John Cartwright was born in 1740. He joined the Royal Navy at age eighteen and participated in the 1758 Cherbourg raid and 1759 Battle of Quiberon Bay during the Seven Years' War. Following the war, he was commander of the HMS Sherborne from 1763 to 1766 and served as chief magistrate of the Newfoundland Station from 1765-1770. During the lead up to the American Revolutionary War, Cartwright sympathised with the colonists' view, feeling they had a right to self-determination. In 1774, he published American Independence the Glory and Interest of Great Britain, arguing on the colonists' behalf, becoming the first writer from Great Britain to openly support their cause.

After war broke out between the Thirteen Colonies and the Kingdom of Great Britain, in 1776 Cartwright wrote self-governing colonies such as the one in America should be kept only if they are bound by "the ties of blood and mutual interests, by sincere love and friendship, which abhors dependence, and by every other cementing principle which hath power to take hold of the human heart." When asked to participate in fighting against the American colonies, Cartwright said he could not because it was an unjust war, thus ending his naval career.

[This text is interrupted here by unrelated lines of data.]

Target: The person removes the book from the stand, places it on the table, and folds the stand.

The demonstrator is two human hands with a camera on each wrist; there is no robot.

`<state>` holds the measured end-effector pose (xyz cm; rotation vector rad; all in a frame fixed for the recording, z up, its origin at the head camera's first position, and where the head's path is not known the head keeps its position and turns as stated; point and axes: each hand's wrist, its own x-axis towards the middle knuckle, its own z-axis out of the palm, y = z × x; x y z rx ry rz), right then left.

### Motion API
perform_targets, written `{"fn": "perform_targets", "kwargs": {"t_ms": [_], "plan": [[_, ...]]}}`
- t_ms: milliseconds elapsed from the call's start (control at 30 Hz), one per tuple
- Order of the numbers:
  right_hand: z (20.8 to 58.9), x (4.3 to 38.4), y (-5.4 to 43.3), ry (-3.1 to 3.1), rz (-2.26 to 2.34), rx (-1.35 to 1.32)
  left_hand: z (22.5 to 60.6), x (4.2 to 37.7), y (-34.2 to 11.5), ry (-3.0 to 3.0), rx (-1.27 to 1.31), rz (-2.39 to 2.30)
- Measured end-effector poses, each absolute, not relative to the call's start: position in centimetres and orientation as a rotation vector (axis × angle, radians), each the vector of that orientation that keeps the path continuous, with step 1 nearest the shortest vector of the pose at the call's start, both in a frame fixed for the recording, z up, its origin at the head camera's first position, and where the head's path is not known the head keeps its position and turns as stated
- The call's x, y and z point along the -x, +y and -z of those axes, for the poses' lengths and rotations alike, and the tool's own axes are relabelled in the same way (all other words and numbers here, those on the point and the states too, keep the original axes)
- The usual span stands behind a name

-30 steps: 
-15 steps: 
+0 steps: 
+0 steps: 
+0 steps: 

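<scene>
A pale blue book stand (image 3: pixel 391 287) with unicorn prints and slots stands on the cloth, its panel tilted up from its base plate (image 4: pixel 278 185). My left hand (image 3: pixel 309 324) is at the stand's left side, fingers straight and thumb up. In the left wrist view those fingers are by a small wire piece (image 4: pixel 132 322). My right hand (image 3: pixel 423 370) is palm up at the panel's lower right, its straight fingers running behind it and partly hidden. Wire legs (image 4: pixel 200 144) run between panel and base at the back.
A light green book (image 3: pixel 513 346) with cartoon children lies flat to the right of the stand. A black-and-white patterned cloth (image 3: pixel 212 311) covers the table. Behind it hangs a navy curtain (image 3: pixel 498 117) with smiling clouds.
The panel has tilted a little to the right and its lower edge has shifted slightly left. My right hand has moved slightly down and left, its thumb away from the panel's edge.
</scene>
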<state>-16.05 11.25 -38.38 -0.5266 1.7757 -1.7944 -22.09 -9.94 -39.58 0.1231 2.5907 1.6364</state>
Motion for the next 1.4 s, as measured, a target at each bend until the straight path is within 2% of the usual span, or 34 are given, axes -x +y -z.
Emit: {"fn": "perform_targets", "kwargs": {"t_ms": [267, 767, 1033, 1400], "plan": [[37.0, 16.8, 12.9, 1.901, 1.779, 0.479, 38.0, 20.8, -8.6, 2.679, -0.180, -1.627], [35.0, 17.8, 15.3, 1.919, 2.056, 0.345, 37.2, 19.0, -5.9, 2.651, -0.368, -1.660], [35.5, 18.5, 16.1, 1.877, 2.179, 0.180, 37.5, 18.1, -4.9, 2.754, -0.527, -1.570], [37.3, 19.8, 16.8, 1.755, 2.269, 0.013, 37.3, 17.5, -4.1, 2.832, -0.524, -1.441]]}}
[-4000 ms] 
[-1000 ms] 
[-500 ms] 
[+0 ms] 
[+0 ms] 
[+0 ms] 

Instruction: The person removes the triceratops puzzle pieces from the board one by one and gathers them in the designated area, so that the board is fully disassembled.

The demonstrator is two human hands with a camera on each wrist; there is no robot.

That same year Cartwright began his efforts to reform Parliament by writing Take your Choice, with a second edition titled The Legislative Rights of the Commonalty Vindicated. It was one of the first publications calling for reforms in Parliament, with his chief demands of universal suffrage, annual parliamentary sessions, voting by mail, and equal representation from constituencies. A few years later he formed the Society for Constitutional Information, an association whose aim was to promote parliamentary reforms. He supported fellow reformists during the 1794 Treason Trials and ran unsuccessfully for Parliament on three occasions between 1780 and 1807.

In 1819, Cartwright was arrested for speaking at a reformist gathering and indicted for conspiracy. At his trial the following year, at the age of 80, he was found guilty and ordered to pay £100. According to Lord Edward Gleichen, Cartwright's "enthusiasm and an entirely disinterested zeal for democracy kept the spirit of youth in [him], and carried him at the age of 80 over a trial for sedition undisturbed. His zeal was not to be quenched." In addition to his calls for parliamentary reform, Cartwright also supported effort to abolish slavery.

The row of terraced houses where Cartwright lived, as well as the park in front of them, were originally known as Burton Crescent, named after property developer James Burton. The houses were built between 1809 and 1811 and Cartwright lived in number 37. The statue of Cartwright in the park was installed on 20 July 1831. The street and park were later renamed in his honour. The statue was listed on 14 May 1974.

===Sculptor===

George Clarke was born in Birmingham where he began work as a sculptor. He later moved to London and in 1821, his first work was exhibited, a bust of Samuel Parr at the Royal Academy of Arts. During the next eighteen years, his busts included those of Arthur Wellesley, 1st Duke of Wellington, William Macready, Sir Charles Cockerell, Raja Ram Mohan Roy, and Thomas Perronet Thompson. Clarke's statue of Cartwright is considered his finest work. While performing work on Nelson's Column in Trafalgar Square, Clarke became ill and returned to Birmingham where he died. According to Leslie Stephen, Clarke "showed great promise as an artist, and would probably have risen to some eminence in his profession."